Although the exact mechanisms responsible for this superior physiological response have yet
to be fully elucidated, it is likely that the combination of BFR and HIIT promotes localized
adaptations within the peripheral muscle tissues performing the exercise and then being
subjected to BFR i.e. in the case of cycling, the quadriceps muscle group. Such adaptations
are coordinated by the metabolic changes known to occur with both exercise and localized
ischaemia. These result in an increased expression of several intracellular transcription
factors, which subsequently orchestrate a cascade of downstream signalling pathways that
promote physiological adaptations within skeletal muscle. These adaptations include increased
capillarisation (angiogenesis), mitochondrial biogenesis, and a phenotypic switch towards
predominantly slow-oxidative non-fatiguing type 1 muscle fibres. There has also been the
suggestion that BFR can upregulate peripheral vascular adaptations. Collectively, these
increase muscle oxygen delivery (̇Q̇mO2) and uptake (V̇mO2), both of which are now considered
as crucial training-induced adaptive responses for increasing whole-body V̇O2peak and
ameliorating exercise intolerance symptoms in CHF patients.
Indeed, several exercise training interventions in CHF patients have previously focused on
promoting adaptive responses within the vasculature and peripheral skeletal muscles as a
means of increasing V̇O2peak.
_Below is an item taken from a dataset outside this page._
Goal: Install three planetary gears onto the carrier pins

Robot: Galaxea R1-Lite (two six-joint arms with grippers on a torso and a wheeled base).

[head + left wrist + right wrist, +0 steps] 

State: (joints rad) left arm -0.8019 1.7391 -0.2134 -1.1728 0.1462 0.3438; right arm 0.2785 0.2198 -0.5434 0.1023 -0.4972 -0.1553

The rationale for these studies is based on the poor
correlation between LV ejection fraction and exercise intolerance symptoms in CHF.
Furthermore, it is now well recognised that several peripheral impairments within the
skeletal muscle system contribute to the symptoms of exercise intolerance in CHF. These
include vascular dysfunction, muscle fibre atrophy, reduced capillarisation, mitochondrial
dysfunction, and a shift towards predominantly fast-twitch glycolytic type IIx fibres.
Collectively, these contribute to poor symptoms and therefore previous exercise training
interventions in CHF patients have focused on promoting adaptations within the periphery as a
means of increasing V̇O2peak and ameliorating exercise intolerance. Many of these studies
have successfully demonstrated an increase in V̇O2peak primarily by promoting adaptations
within the periphery. As such, we believe that BFR+HIIT represents a novel training stimulus
that may promote adaptive responses within the vascular and skeletal muscle systems that are
likely to have significant effects in terms of increasing V̇O2peak, ameliorating exercise
intolerance and improving quality of life in CHF patients.